2. The modified phenolic resin according to claim 1, characterized in that, The phenolic substances containing reactive double bonds include at least one of p-hydroxycinnamic acid, methyl p-hydroxycinnamate, 4-maleimide phenol, 4-(6-(acryloyloxy)hexyloxy)phenol, p-hydroxystyrene, hydroquinone monomethyl acrylate, and allyl phenolic resin.
3. The modified phenolic resin according to claim 1, characterized in that, The amounts of the linear phenolic resin oligomer and the phenolic substance containing reactive double bonds are both calculated based on the phenolic hydroxyl content.

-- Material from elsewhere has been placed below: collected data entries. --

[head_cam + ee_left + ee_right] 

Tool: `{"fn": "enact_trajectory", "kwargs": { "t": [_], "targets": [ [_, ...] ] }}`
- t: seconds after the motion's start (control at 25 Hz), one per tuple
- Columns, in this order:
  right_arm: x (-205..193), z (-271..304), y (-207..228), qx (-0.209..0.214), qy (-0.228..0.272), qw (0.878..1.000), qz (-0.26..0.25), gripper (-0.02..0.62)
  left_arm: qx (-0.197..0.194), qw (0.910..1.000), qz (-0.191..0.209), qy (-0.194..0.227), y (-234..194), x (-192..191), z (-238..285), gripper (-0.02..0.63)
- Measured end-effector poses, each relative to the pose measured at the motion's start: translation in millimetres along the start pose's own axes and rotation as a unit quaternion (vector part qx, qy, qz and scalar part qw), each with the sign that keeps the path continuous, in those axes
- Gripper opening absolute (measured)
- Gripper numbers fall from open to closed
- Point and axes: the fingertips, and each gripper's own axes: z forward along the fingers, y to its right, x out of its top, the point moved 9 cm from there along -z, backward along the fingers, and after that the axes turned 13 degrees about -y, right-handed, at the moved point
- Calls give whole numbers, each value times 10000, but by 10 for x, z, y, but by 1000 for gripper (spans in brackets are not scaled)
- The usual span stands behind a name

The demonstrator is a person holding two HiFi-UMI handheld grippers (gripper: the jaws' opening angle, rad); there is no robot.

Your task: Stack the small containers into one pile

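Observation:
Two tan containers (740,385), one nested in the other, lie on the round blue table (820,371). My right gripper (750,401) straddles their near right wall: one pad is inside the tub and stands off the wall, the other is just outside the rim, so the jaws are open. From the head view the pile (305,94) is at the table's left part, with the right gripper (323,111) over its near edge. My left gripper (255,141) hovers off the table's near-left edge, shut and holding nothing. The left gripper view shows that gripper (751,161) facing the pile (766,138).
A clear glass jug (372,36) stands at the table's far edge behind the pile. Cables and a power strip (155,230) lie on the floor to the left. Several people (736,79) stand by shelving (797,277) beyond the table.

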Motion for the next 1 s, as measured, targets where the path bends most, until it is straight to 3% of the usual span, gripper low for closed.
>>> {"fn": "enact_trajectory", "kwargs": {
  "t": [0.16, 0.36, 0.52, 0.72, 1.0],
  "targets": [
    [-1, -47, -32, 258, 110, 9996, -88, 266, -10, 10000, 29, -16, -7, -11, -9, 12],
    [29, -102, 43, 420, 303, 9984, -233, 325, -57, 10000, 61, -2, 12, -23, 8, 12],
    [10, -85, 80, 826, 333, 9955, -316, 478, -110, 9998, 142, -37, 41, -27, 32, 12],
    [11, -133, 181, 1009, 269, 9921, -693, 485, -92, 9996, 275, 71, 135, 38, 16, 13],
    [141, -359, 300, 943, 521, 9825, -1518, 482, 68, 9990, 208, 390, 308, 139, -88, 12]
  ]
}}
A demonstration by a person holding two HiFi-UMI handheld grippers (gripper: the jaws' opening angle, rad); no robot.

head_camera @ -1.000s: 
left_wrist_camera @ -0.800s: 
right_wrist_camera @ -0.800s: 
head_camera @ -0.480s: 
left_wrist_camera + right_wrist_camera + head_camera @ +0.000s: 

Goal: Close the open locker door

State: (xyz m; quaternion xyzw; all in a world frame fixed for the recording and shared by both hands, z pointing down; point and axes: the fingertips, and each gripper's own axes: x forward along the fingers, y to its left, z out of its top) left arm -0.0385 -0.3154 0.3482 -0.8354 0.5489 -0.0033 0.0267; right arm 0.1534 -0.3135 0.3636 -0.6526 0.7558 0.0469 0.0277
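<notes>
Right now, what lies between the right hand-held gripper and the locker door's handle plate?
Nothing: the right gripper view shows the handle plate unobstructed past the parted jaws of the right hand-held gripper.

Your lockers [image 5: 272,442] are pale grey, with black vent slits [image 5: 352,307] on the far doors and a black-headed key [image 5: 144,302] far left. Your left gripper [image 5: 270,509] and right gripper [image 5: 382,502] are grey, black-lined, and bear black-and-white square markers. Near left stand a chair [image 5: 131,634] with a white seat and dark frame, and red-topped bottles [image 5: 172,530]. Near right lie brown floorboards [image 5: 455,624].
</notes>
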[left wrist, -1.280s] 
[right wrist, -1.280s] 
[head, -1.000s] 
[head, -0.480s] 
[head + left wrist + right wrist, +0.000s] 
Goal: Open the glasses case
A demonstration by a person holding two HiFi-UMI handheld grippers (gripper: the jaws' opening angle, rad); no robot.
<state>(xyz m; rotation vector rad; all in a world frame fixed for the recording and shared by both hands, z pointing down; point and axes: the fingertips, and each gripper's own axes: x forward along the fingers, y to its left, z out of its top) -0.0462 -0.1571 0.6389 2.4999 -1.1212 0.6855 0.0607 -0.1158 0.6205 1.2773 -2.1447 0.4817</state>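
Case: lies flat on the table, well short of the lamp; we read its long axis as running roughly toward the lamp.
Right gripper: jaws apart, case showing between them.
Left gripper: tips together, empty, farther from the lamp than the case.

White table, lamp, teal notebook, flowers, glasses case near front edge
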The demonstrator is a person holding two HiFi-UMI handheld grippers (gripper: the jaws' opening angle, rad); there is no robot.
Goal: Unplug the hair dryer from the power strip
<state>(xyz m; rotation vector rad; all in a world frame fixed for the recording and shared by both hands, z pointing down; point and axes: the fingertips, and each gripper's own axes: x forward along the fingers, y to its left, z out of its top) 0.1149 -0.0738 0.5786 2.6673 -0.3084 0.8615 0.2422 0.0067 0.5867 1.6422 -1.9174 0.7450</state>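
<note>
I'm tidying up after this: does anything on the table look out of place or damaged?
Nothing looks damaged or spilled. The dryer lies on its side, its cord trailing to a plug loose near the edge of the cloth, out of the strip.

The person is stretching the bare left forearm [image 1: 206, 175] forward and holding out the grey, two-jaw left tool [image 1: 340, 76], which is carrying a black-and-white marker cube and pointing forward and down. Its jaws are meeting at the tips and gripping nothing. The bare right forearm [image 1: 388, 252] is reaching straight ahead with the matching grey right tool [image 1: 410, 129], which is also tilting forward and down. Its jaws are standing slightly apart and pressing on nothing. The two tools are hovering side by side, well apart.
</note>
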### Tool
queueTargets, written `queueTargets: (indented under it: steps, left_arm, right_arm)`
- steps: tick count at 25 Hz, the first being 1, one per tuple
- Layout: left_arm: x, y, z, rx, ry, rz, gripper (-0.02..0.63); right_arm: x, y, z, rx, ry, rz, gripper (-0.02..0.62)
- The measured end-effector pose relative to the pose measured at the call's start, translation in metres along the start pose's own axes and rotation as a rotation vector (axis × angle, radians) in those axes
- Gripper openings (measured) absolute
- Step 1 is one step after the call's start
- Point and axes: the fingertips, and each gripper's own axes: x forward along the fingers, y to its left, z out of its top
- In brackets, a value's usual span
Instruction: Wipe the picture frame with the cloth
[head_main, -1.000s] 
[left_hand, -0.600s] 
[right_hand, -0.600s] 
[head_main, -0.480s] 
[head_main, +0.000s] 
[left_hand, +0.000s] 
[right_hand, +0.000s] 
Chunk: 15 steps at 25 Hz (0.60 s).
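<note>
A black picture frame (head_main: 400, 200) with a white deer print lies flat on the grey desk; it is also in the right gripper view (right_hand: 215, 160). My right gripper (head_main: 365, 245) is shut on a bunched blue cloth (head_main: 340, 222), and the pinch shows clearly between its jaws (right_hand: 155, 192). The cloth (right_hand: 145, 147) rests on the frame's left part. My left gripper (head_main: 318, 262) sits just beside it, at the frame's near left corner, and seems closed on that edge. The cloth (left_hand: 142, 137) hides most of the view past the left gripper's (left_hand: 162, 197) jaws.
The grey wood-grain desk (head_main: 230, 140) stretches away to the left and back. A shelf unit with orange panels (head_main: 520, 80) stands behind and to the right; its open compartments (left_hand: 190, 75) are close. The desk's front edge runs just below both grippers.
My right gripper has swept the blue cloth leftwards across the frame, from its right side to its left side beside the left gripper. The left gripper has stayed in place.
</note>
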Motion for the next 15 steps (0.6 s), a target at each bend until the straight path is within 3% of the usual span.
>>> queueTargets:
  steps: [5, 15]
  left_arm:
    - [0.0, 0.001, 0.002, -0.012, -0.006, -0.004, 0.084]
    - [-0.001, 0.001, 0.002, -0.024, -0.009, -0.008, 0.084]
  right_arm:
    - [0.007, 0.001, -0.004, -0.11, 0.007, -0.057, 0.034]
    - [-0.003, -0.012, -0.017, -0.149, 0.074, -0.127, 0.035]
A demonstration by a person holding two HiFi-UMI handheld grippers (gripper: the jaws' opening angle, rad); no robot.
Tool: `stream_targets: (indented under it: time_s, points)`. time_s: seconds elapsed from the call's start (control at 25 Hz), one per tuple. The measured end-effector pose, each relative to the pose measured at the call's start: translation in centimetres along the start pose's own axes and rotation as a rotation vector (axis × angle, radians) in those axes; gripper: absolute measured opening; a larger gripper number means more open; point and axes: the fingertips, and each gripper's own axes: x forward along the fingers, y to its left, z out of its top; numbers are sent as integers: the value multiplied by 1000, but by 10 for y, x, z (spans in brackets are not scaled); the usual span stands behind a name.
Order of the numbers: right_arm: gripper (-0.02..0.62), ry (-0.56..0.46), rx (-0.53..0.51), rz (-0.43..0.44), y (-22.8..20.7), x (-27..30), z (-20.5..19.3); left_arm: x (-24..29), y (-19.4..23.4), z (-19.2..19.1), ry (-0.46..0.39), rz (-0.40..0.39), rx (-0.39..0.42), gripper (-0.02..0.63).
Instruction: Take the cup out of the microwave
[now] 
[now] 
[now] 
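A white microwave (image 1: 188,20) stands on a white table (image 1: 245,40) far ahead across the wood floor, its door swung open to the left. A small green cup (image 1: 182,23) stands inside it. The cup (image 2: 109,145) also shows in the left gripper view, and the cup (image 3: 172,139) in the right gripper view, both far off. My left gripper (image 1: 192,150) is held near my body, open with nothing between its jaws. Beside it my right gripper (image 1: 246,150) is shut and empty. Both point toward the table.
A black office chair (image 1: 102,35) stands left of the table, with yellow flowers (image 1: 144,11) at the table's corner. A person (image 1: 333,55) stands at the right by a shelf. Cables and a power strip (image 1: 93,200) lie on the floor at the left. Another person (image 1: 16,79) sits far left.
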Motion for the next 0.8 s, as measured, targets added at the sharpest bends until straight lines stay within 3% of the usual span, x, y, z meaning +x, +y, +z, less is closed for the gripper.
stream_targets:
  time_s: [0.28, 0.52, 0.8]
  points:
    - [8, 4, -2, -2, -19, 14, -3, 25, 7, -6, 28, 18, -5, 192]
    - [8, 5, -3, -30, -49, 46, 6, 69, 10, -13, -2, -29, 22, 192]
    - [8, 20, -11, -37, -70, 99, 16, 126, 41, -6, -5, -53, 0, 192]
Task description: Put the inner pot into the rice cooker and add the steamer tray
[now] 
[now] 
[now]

The molar amount of the phenolic substance containing reactive double bonds accounts for 1% to 30% of the total molar amount of the linear phenolic resin oligomer and the phenolic substance containing reactive double bonds, preferably 5% to 20%.
4. The modified phenolic resin according to claim 1, characterized in that, The ratio of the total molar number of the linear phenolic resin oligomer and the phenolic substances containing reactive double bonds to the molar number of phenylphosphonic dichloride is 1:(0.01~0.2), preferably 1:(0.05~0.15).
5. The method for preparing the modified phenolic resin according to any one of claims 1 to 4, characterized in that, The process includes the following steps: linear phenolic resin oligomers and phenolic substances containing reactive double bonds react with phenylphosphonic dichloride in a solvent under the action of an acid-binding agent.
6. The preparation method according to claim 5, characterized in that, The acid-binding agent includes triethylamine; Preferably, the molar ratio of the acid-binding agent to the phenylphosphonic dichloride is (2~3):
1.
7. The preparation method according to claim 5, characterized in that, The reaction temperature is 15~30℃, and the reaction time is 1~3 h.
8. A photoresist, characterized in that, Includes the modified phenolic resin according to any one of claims 1 to 4 or the modified phenolic resin prepared by the preparation method according to any one of claims 5 to 7; Preferably, the photoresist further includes a polyene compound, a photoinitiator, and a solvent; Preferably, the polyene compound includes at least one of pentaerythritol triacrylate and pentaerythritol tetraacrylate; Preferably, the solvent includes propylene glycol methyl ether acetate; Preferably, by weight, the photoresist comprises: 10-20 parts of modified phenolic resin, 25-35 parts of polyene compound, 2-6 parts of photoinitiator, and 40-60 parts of solvent.
9. The photoresist according to claim 8, characterized in that, It also includes quantum dots; Preferably, the quantum dots account for 20% to 30% of the mass of the photoresist.
10. A method for patterning photoresist, characterized in that, The process includes the following steps: placing the photoresist as described in claim 8 or 9 on a substrate, exposing it to ultraviolet light under the cover of a mask, and then developing it with a developer to obtain a pattern; Preferably, the developing solution comprises propylene glycol methyl ether acetate.